セカンドプレイを始めた。
テレビの前にパソコンをでんと置いて、台詞をカタカタ入力し始めた。
スラムの公園で、エアリスが意味深な告白をした。
ソルジャーファーストに男!?
この時点でプレイヤーが知っているソルジャーファーストって、1人しか居ないやん……(^^;
あとで、ザックスとかいう黒髪の金平糖みたいなヤツが、彼女の初恋の相手の座に急浮上するのだ。
その事実にのけぞったのは私だけではあるまい。
この時点で、私のザックスに対する愛は、ひとかけらもなかった(笑)
そんなわけで、「第九」におけるエアリスは、作者の作為により、ここでセフィに対する思いを告白することとなる。
かくして、うちのエアリスは、クラウドにもザックスにも目移りしない、英雄様一筋の乙女になっていくのであった。

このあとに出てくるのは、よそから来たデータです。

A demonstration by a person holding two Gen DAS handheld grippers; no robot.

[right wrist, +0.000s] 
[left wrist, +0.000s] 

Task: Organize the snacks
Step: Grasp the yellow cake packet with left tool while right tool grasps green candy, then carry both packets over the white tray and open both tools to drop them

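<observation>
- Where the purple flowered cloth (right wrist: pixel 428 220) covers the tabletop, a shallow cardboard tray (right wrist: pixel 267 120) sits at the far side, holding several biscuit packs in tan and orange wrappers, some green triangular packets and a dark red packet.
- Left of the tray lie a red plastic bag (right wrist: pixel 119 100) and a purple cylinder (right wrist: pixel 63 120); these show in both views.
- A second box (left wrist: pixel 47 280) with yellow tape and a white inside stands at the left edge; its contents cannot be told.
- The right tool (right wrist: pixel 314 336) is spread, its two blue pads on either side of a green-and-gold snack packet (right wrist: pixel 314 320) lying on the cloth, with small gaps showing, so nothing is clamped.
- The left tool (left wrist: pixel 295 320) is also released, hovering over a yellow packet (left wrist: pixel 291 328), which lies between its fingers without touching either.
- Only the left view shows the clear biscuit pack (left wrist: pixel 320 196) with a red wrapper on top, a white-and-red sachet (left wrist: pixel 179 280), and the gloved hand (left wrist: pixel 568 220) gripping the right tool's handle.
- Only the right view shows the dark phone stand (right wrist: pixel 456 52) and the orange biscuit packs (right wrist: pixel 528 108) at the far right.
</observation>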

その後、Vジャンプに発表されたオフィシャル・ザックスのイラストで、彼もまた「うちの」という枕詞をつけるに至るわけだが、この時点では彼は完全にアウトオブ眼中であった。
セカンドプレイをしながら台詞を拾いまくった。
リミット技を覚えさせまくった。
パソコンを叩きまくった。
起きて、喰って、ゲームして、台詞拾って、ゲームして、小説書いて、喰って、ゲームして、散歩して、ゲームして、台詞拾って、書いて、書いて、書いて、喰って、ゲームして、台詞拾って、書いて、ゲームして、倒れて寝て、起きて……以下延々繰り返した。
私は何を書いているんだ? これは、版権ものじゃないか……。
オリジナル書かなきゃ、仕事は取れないぞっ!
どうせ書くなら、オリジナルにしろ!!!
脳裏でもう一人の自分が騒いでいた。
でも、ああ、でもっ!
私は、私は、これが猛烈に書きたいのよぉぉぉぉぉっ!!!!!
書きたいものを、書きたいように、書きたいだけ書いたのは、子供の頃以来だったかもしれない。
だから、一日、20時間くらい、パソコンの前に座っていた。
ご飯を作ってくれたのは、家人その2だった(激爆死)
当初、300枚(400字詰め原稿用紙換算枚数)を予定していたのに、ぜんぜんエンドマークがつかなかった。
書いても書いても終わらなかった。
あまりに長くなったので、ゲームプレイヤーであれば既知の情報や設定は、かなり省いた。
500枚を費やしても終わらなかった。
いきなり鶴の機織り状態に突入してしまった私の飯を炊きながら、無言の圧力をかける家人その2であった。
早く仕上げないと、冗談ではなく家庭崩壊の危機だった。
寝ないで書き殴った。
ラスト1週間は2時間睡眠だった。
そして、約1ヶ月で700余枚を書き上げた。
私は、真っ白な灰になった……。